> **Work to be completed**: What you return must match the listing below word for word.

═════ Data block ═════

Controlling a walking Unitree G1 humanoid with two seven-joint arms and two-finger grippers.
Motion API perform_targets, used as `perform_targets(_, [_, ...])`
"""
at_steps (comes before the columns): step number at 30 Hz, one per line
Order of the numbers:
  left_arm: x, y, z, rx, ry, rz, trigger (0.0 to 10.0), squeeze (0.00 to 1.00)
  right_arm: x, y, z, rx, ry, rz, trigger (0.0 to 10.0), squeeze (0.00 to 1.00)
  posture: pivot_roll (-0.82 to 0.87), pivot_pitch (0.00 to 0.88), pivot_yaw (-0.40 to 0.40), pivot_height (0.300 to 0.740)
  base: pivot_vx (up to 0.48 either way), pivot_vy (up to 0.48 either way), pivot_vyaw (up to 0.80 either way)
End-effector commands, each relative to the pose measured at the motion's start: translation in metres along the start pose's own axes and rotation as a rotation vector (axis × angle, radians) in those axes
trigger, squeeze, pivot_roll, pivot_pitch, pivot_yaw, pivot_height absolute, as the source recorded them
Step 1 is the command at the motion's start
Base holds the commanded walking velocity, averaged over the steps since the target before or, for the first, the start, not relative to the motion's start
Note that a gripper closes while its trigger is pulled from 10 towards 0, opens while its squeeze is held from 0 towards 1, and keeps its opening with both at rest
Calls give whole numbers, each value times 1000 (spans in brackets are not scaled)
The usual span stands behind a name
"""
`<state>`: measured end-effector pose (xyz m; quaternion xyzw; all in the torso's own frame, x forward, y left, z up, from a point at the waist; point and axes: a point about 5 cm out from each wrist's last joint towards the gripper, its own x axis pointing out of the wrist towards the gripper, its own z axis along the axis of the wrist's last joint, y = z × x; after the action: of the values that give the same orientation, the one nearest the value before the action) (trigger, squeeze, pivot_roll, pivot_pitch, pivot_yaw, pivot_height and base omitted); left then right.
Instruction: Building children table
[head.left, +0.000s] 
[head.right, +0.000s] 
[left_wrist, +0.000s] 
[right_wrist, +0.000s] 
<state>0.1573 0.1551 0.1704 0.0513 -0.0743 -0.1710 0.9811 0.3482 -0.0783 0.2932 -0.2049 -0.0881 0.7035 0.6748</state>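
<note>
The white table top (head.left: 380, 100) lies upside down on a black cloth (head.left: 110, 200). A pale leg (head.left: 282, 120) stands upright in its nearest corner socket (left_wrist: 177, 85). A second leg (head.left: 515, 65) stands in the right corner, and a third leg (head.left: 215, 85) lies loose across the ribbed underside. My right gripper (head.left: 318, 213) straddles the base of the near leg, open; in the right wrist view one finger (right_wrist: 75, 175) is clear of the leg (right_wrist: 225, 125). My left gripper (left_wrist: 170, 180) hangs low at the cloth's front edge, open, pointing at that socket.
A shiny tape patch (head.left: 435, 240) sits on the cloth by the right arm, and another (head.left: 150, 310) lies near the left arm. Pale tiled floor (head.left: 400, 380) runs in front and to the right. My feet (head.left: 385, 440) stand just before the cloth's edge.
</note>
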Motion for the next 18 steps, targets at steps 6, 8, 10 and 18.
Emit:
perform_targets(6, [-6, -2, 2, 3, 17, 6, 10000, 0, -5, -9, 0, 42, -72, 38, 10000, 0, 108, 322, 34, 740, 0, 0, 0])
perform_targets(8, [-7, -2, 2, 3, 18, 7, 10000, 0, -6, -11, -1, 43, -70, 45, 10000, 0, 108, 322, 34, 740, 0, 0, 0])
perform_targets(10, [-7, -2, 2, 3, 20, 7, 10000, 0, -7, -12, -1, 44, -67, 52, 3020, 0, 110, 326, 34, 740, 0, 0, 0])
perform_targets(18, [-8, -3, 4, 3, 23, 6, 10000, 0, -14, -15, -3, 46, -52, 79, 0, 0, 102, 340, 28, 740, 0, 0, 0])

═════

> **Task result**:
Controlling a walking Unitree G1 humanoid with two seven-joint arms and two-finger grippers.
Motion API perform_targets, used as `perform_targets(_, [_, ...])`
"""
at_steps (comes before the columns): step number at 30 Hz, one per line
Order of the numbers:
  left_arm: x, y, z, rx, ry, rz, trigger (0.0 to 10.0), squeeze (0.00 to 1.00)
  right_arm: x, y, z, rx, ry, rz, trigger (0.0 to 10.0), squeeze (0.00 to 1.00)
  posture: pivot_roll (-0.82 to 0.87), pivot_pitch (0.00 to 0.88), pivot_yaw (-0.40 to 0.40), pivot_height (0.300 to 0.740)
  base: pivot_vx (up to 0.48 either way), pivot_vy (up to 0.48 either way), pivot_vyaw (up to 0.80 either way)
End-effector commands, each relative to the pose measured at the motion's start: translation in metres along the start pose's own axes and rotation as a rotation vector (axis × angle, radians) in those axes
trigger, squeeze, pivot_roll, pivot_pitch, pivot_yaw, pivot_height absolute, as the source recorded them
Step 1 is the command at the motion's start
Base holds the commanded walking velocity, averaged over the steps since the target before or, for the first, the start, not relative to the motion's start
Note that a gripper closes while its trigger is pulled from 10 towards 0, opens while its squeeze is held from 0 towards 1, and keeps its opening with both at rest
Calls give whole numbers, each value times 1000 (spans in brackets are not scaled)
The usual span stands behind a name
"""
`<state>`: measured end-effector pose (xyz m; quaternion xyzw; all in the torso's own frame, x forward, y left, z up, from a point at the waist; point and axes: a point about 5 cm out from each wrist's last joint towards the gripper, its own x axis pointing out of the wrist towards the gripper, its own z axis along the axis of the wrist's last joint, y = z × x; after the action: of the values that give the same orientation, the one nearest the value before the action) (trigger, squeeze, pivot_roll, pivot_pitch, pivot_yaw, pivot_height and base omitted); left then right.
Instruction: Building children table
[head.left, +0.000s] 
[head.right, +0.000s] 
[left_wrist, +0.000s] 
[right_wrist, +0.000s] 
<state>0.1573 0.1551 0.1704 0.0513 -0.0743 -0.1710 0.9811 0.3482 -0.0783 0.2932 -0.2049 -0.0881 0.7035 0.6748</state>
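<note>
The white table top (head.left: 380, 100) lies upside down on a black cloth (head.left: 110, 200). A pale leg (head.left: 282, 120) stands upright in its nearest corner socket (left_wrist: 177, 85). A second leg (head.left: 515, 65) stands in the right corner, and a third leg (head.left: 215, 85) lies loose across the ribbed underside. My right gripper (head.left: 318, 213) straddles the base of the near leg, open; in the right wrist view one finger (right_wrist: 75, 175) is clear of the leg (right_wrist: 225, 125). My left gripper (left_wrist: 170, 180) hangs low at the cloth's front edge, open, pointing at that socket.
A shiny tape patch (head.left: 435, 240) sits on the cloth by the right arm, and another (head.left: 150, 310) lies near the left arm. Pale tiled floor (head.left: 400, 380) runs in front and to the right. My feet (head.left: 385, 440) stand just before the cloth's edge.
</note>
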Motion for the next 18 steps, targets at steps 6, 8, 10 and 18.
Emit:
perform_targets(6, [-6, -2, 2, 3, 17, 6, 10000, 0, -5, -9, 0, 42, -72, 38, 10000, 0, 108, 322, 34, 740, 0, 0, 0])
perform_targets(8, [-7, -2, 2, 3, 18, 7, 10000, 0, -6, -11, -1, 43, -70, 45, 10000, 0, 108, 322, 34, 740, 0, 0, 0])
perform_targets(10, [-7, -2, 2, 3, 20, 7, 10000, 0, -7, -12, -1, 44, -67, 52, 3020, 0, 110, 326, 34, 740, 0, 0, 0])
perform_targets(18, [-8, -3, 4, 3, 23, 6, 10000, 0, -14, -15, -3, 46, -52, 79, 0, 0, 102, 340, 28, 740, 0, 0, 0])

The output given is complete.